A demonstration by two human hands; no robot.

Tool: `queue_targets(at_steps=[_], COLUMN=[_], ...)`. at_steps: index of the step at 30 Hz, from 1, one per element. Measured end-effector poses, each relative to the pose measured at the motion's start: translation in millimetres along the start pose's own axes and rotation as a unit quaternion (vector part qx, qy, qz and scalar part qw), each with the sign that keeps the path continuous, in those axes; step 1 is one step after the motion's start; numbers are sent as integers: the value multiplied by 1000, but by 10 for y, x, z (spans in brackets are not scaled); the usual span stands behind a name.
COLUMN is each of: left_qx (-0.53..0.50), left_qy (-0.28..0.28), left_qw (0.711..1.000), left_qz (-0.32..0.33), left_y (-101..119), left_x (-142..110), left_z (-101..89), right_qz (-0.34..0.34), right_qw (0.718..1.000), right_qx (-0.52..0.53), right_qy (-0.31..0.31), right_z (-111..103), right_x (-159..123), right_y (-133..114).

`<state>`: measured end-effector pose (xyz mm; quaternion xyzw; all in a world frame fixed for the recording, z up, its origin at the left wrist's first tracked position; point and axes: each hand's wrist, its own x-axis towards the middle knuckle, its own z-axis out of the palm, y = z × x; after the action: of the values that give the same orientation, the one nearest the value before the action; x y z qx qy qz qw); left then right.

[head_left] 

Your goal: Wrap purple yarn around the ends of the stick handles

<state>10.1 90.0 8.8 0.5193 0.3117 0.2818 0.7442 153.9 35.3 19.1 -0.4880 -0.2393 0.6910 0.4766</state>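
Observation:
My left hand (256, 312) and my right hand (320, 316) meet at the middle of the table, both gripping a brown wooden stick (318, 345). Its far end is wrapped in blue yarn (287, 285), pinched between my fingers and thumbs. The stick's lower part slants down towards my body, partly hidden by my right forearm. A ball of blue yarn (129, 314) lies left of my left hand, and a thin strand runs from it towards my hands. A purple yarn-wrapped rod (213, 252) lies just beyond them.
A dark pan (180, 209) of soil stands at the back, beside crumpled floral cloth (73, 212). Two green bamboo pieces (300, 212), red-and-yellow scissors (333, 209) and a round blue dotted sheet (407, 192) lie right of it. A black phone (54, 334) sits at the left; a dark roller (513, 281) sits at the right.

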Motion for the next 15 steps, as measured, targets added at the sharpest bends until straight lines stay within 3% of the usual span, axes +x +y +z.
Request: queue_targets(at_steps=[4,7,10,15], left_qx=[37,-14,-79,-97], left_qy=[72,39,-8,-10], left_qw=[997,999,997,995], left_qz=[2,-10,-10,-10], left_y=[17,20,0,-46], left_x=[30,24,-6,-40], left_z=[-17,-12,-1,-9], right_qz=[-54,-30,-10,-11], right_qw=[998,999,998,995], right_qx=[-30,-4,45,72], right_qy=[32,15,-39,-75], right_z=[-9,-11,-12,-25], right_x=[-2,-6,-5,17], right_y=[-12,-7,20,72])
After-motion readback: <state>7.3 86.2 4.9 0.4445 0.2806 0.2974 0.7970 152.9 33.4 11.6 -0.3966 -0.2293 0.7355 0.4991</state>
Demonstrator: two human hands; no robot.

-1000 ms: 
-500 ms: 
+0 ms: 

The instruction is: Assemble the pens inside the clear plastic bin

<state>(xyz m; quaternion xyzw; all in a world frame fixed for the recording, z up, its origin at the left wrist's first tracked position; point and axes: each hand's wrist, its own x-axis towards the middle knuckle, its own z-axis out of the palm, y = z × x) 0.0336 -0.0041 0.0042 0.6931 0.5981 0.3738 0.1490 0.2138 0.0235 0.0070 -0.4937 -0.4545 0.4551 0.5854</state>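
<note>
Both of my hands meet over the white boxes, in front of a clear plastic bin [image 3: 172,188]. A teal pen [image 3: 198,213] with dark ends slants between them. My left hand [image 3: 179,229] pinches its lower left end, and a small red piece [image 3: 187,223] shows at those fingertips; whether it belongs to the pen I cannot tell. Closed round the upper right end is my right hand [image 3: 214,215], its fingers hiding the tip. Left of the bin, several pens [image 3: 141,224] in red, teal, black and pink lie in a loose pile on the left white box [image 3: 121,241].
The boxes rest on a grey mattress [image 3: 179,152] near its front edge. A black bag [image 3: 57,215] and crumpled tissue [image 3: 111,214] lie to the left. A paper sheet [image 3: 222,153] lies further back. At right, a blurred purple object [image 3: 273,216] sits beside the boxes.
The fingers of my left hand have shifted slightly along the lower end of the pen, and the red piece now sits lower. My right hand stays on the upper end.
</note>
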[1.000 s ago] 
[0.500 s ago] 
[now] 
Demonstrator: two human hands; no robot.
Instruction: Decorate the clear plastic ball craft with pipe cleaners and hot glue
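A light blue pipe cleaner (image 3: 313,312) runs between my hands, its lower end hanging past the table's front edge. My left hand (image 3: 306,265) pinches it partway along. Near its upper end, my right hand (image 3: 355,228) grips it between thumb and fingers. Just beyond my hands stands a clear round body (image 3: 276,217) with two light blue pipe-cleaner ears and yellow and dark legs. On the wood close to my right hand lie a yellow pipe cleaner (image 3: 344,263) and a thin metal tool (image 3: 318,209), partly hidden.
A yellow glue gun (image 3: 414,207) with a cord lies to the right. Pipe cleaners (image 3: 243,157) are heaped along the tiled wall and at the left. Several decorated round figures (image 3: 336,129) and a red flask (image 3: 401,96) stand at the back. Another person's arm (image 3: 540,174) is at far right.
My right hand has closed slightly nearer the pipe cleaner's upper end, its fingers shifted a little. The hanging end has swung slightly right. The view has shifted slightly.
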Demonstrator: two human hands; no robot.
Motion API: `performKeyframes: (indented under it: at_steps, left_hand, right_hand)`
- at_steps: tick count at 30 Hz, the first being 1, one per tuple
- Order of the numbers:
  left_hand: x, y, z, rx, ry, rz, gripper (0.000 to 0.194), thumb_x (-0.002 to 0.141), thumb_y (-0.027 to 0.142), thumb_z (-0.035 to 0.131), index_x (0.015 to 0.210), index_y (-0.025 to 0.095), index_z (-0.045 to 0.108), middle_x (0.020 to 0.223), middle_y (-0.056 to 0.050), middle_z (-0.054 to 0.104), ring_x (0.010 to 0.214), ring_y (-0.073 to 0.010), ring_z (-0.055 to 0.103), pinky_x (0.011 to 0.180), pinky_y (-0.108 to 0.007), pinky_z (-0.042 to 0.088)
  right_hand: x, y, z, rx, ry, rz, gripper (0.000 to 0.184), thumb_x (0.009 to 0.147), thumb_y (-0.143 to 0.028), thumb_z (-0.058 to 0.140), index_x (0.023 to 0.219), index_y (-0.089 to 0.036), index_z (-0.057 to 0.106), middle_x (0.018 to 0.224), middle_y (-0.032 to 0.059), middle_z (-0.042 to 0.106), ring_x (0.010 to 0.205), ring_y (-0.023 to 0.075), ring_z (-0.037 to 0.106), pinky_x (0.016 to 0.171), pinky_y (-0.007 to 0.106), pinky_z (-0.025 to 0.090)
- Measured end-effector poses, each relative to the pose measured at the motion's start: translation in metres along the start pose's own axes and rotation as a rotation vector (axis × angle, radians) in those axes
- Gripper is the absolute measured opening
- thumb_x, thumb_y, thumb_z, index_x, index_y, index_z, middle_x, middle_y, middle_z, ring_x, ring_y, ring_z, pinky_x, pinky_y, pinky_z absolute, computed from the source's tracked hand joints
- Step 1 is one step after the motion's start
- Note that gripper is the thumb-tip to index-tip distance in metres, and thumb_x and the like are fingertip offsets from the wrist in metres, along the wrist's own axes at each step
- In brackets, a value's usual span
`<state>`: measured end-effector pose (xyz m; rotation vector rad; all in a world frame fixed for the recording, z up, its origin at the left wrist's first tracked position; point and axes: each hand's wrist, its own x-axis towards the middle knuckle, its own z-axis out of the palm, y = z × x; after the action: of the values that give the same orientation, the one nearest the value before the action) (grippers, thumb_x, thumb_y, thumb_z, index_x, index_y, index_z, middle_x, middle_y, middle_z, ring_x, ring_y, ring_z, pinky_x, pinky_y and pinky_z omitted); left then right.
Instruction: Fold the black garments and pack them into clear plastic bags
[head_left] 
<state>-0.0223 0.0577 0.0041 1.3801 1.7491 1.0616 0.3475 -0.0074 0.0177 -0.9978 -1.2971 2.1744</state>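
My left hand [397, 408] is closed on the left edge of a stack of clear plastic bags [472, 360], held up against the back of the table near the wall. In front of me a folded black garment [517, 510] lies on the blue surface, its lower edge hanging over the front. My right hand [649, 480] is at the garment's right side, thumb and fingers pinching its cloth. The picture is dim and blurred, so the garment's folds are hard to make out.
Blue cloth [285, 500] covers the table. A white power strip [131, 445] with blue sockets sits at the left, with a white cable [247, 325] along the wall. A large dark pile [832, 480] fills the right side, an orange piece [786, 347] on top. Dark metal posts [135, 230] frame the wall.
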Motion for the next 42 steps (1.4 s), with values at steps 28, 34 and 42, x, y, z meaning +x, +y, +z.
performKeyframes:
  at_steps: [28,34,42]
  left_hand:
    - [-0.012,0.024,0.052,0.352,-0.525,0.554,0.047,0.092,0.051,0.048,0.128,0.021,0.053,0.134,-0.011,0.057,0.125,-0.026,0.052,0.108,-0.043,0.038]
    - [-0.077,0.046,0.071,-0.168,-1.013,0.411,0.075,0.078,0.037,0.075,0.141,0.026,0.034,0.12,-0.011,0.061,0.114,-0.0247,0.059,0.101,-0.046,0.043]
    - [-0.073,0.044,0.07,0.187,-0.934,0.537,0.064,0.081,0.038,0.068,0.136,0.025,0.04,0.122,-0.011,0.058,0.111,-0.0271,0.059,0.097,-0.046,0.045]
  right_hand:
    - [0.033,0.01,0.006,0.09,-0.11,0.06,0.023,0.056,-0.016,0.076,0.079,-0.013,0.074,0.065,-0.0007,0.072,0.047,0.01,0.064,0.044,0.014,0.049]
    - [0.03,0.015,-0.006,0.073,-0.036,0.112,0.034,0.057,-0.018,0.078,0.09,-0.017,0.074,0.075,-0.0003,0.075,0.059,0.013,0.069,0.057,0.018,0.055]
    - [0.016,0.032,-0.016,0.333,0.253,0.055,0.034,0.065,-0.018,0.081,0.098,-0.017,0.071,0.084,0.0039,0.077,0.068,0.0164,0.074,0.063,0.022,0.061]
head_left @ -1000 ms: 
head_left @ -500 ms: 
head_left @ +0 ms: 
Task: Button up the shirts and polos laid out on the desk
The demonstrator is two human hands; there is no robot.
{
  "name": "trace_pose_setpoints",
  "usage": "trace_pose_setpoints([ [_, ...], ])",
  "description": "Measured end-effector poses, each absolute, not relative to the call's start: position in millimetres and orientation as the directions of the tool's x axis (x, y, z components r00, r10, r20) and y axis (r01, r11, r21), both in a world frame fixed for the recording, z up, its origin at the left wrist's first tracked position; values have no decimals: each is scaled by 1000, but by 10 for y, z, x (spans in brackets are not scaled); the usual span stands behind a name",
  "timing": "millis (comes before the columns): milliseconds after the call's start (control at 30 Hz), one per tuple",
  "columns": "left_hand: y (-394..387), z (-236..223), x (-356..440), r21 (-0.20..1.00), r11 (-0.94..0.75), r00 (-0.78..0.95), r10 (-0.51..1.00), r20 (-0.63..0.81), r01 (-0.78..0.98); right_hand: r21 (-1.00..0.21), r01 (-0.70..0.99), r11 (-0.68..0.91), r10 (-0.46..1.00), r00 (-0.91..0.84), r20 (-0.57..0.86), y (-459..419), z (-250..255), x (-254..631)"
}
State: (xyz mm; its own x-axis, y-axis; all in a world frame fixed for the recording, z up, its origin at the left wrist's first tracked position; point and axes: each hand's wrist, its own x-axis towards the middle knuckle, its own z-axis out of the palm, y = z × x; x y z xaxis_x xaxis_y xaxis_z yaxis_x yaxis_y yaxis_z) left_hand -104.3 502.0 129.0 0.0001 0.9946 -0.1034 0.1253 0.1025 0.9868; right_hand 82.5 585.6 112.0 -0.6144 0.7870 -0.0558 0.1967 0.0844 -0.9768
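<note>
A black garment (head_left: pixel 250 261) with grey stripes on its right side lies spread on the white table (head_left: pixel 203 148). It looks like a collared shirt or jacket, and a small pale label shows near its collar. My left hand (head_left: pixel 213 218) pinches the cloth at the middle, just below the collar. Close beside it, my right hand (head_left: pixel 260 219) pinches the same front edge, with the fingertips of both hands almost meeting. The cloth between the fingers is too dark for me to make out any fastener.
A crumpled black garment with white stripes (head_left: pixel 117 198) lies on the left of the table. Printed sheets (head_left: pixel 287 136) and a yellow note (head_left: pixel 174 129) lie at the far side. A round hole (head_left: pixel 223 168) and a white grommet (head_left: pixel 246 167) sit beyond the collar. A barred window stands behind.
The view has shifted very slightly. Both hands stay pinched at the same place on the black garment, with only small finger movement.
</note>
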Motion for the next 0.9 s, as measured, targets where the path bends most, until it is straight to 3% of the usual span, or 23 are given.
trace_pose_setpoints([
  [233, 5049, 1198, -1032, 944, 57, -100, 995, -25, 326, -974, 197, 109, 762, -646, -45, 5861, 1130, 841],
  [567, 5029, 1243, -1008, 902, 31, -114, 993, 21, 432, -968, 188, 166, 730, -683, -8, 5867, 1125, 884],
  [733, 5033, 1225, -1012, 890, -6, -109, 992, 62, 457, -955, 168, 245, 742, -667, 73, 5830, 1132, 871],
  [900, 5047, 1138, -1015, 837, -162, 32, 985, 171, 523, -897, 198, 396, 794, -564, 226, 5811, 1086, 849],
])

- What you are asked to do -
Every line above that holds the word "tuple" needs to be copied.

- Result -
- at_steps: tick count at 30 Hz, the first being 1, one per tuple
  "timing": "millis (comes before the columns): milliseconds after the call's start (control at 30 Hz), one per tuple",

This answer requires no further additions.